Since the next card is already getting read as the first card is getting verified, two sets of bits are needed, one for the first card and one for the second card. Thus, four planes of 80 bits each are used in total to verify card reads.

Each of the 240 brushes in the card reader has a separate wire that goes through a specific core in the 1401's core memory. Likewise, each of the 132 print hammers in the printer is wired directly to an individual core. Thus, there are thick cables containing hundreds of wires between the IBM 1401 and the card reader and the printer.

[11] There are several details of wordmarks I'll point out. The IBM 1401 is obviously big-endian, since that's how numbers are punched on cards. Since arithmetic operations need to start with the lowest-order digit, they start at the "end" of the number and work backwards through memory to the highest-order digit. The consequence is an instruction is given the address of the end of the field and progresses to lower addresses until it hits the word mark, which is at the beginning of the field. This seems backwards if you're a C programmer, where you start at the beginning of a string and go forwards until you hit the end.
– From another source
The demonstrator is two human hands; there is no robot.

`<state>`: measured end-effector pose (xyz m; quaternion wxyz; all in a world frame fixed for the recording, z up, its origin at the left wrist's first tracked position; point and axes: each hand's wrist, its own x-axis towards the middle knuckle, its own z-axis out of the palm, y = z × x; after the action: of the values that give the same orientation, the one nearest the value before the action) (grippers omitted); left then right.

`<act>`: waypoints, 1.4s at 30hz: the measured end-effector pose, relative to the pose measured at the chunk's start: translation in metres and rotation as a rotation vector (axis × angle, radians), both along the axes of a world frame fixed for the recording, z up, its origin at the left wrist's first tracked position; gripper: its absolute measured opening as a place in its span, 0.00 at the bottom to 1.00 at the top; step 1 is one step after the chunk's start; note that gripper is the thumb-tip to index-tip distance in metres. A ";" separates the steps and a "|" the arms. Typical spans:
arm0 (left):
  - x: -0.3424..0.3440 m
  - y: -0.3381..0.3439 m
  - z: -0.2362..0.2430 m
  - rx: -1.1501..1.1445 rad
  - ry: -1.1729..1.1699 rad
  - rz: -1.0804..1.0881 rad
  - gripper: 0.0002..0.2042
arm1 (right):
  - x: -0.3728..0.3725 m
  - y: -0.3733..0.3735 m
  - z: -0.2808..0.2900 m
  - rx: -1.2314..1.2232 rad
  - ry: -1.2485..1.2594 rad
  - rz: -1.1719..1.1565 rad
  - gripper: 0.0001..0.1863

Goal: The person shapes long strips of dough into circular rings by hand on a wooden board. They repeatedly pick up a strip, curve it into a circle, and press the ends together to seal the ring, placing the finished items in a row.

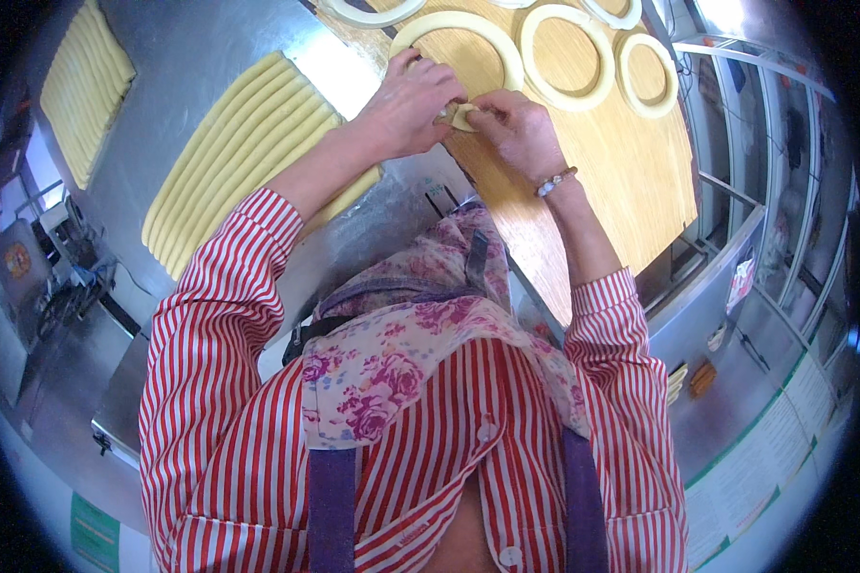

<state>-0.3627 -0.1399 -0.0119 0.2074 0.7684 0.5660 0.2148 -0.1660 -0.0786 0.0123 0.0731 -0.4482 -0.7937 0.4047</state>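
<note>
Over the near edge of a wooden board (631,181), my two hands meet at a piece of pale yellow dough (462,117). My left hand (413,103) has its fingers curled round one side of it. From the other side my right hand (521,134) pinches it between thumb and fingers. Just beyond lies a large dough ring (468,21), its near part hidden by my hands; whether the pinched dough belongs to it I cannot tell. More dough rings, such as a round one (526,57) and a smaller one (674,76), lie to the right.
On the metal table (162,124) at the left, long dough ropes (239,153) lie side by side, partly under my left forearm. Another batch of ropes (84,86) sits farther left. Metal racking (736,181) stands beyond the board's right edge.
</note>
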 end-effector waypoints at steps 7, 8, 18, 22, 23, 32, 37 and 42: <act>-0.026 0.007 0.001 -0.126 -0.025 -0.079 0.10 | -0.014 -0.019 -0.015 0.351 0.000 0.065 0.08; -0.028 0.007 0.000 -0.093 -0.013 -0.080 0.09 | -0.015 -0.021 -0.018 0.387 0.011 0.047 0.08; -0.033 0.000 -0.009 0.111 0.023 -0.102 0.07 | -0.024 -0.037 -0.028 0.511 -0.007 -0.088 0.06; -0.031 0.000 -0.014 0.136 -0.034 -0.088 0.06 | -0.025 -0.036 -0.035 0.527 0.001 -0.119 0.06; -0.031 -0.001 -0.015 0.139 -0.037 -0.082 0.07 | -0.026 -0.036 -0.036 0.523 0.000 -0.117 0.06; -0.031 -0.002 -0.022 0.194 -0.074 -0.083 0.07 | -0.032 -0.037 -0.041 0.540 -0.016 -0.101 0.05; -0.029 0.000 -0.023 0.243 -0.044 -0.075 0.07 | -0.035 -0.034 -0.036 0.572 -0.050 -0.065 0.05; -0.027 -0.002 -0.023 0.207 -0.014 -0.073 0.08 | -0.034 -0.033 -0.030 0.574 -0.120 -0.004 0.04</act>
<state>-0.3893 -0.1422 -0.0349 0.1386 0.8043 0.5109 0.2700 -0.2000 -0.1116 -0.0172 0.1505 -0.4340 -0.8777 0.1364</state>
Word marks are also used to indicate the start of each instruction. Instructions can be 1 to 8 characters long, and the presence of a word mark controls the length. Bootstrapping the word marks for the first instructions loaded into the computer requires some tricks.

[12] The comparison logic is more complex than you'd expect. Surprisingly, the comparison order doesn't match the binary order of characters. Also, comparisons aren't implemented with subtraction (like most processors). Instead, logic first determines if the characters are special characters or not - special characters are before regular characters (with some exceptions: for example, - is between I and J). Then a lot of AND-OR logic performs basically brute-force comparison by looking at various bit patterns. The results of a comparison can be seen on the control panel in the Logic box. The optional compare logic is shown on the Intermediate Level Diagrams (ILD), page 37.
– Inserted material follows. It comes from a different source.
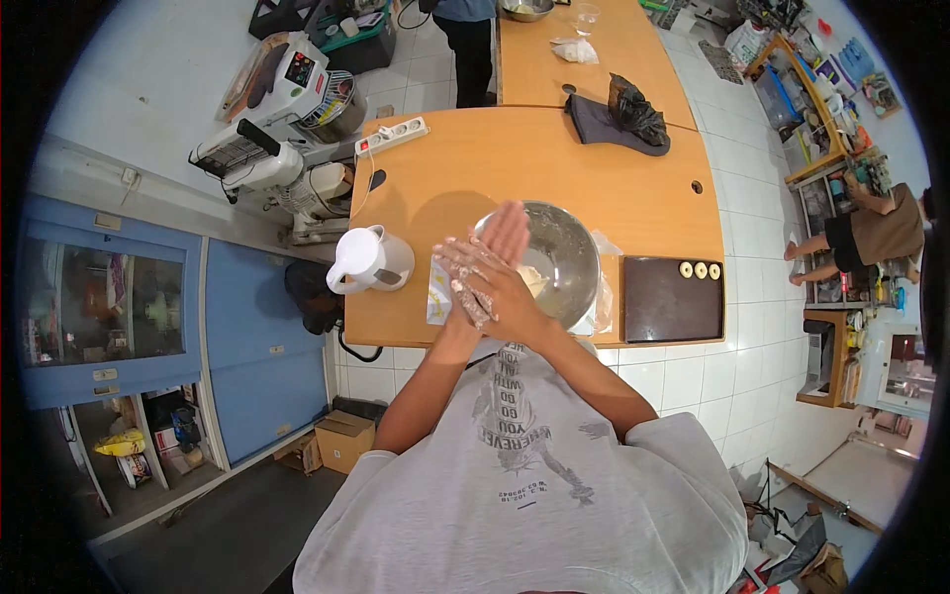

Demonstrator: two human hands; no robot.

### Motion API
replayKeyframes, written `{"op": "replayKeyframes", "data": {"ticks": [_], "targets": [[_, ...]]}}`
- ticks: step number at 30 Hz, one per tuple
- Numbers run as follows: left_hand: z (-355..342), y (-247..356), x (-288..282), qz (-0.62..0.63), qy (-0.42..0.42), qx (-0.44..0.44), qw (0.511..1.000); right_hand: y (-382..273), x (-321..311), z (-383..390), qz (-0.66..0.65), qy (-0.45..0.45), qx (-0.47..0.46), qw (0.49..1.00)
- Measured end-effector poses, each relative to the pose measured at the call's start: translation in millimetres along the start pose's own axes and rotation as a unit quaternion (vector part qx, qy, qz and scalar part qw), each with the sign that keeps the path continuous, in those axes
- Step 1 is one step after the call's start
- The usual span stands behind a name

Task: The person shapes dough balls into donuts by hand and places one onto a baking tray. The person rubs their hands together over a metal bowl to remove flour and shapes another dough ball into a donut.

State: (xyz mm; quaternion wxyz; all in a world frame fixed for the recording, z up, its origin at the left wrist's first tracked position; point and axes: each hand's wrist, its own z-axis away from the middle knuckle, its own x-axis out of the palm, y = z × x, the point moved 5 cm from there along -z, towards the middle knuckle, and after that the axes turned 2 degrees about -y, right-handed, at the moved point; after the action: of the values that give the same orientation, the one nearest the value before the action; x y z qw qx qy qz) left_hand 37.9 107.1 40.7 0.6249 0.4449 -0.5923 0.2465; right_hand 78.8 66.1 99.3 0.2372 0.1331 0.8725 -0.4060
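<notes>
My left hand (510,236) and my right hand (510,294) press against each other over the near left side of a steel mixing bowl (572,238). The left fingers stretch out flat and away from me. Across that palm lies the right hand, its fingers extended toward the left. Pale, sticky dough is smeared over the fingers and knuckles. Whatever lies between the palms is hidden. A lump of pale dough (534,280) sits in the bowl, partly behind my right hand.
Left of the bowl stands a white jug (370,259). A dark baking tray (673,309) holds three dough rings (701,269) at the right. Further back lie a power strip (392,136) and a black plastic bag (636,111). Other people stand at the far side and right.
</notes>
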Motion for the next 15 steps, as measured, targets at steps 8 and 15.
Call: {"op": "replayKeyframes", "data": {"ticks": [8, 15], "targets": [[5, -1, 18, 0.006, 0.060, -0.032, 0.998, 21, -15, -3, 0.134, 0.024, 0.062, 0.989], [17, -28, 2, -0.002, -0.034, -0.068, 0.997, 11, 1, 3, 0.009, -0.008, 0.028, 1.000]]}}
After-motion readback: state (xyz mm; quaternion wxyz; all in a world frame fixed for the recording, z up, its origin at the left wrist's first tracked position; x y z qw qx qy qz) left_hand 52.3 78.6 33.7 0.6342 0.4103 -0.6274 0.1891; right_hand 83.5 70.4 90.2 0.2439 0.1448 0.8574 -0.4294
[13] Self-modifying code, where the program changes its own instructions, was common in the past. A guide to IBM 1401 programming, 1961, has a whole chapter (6) on this, discussing how "we are able to operate on instruction in storage just as through they were data". Treating code as data wasn't done only by Lisp programmers. In fact, the book calls the ability of a program to modify itself "by all odds the most important single feature of the stored program concept." As well as subroutine returns, IBM 1401 programmers used self-modifying code for indexing, address computation, and complex conditional branching. On current machines, Self-modifying code is rare because it's harder to debug and messes up the instruction pipeline.
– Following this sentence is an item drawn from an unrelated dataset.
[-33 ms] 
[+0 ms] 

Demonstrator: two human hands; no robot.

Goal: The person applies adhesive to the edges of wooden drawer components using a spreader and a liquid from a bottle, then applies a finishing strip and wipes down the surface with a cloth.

[14] For details on how the multiply and divide operations work internally, see the optional feature manual. This circuit has some complicated optimizations. For example, to speed up the repeated additions, it will add the doubled value instead if appropriate. But doubling a decimal value takes a fairly complicated circuit (unlike binary doubling, which is trivial). And there's error checking to make sure nothing goes wrong in the doubling.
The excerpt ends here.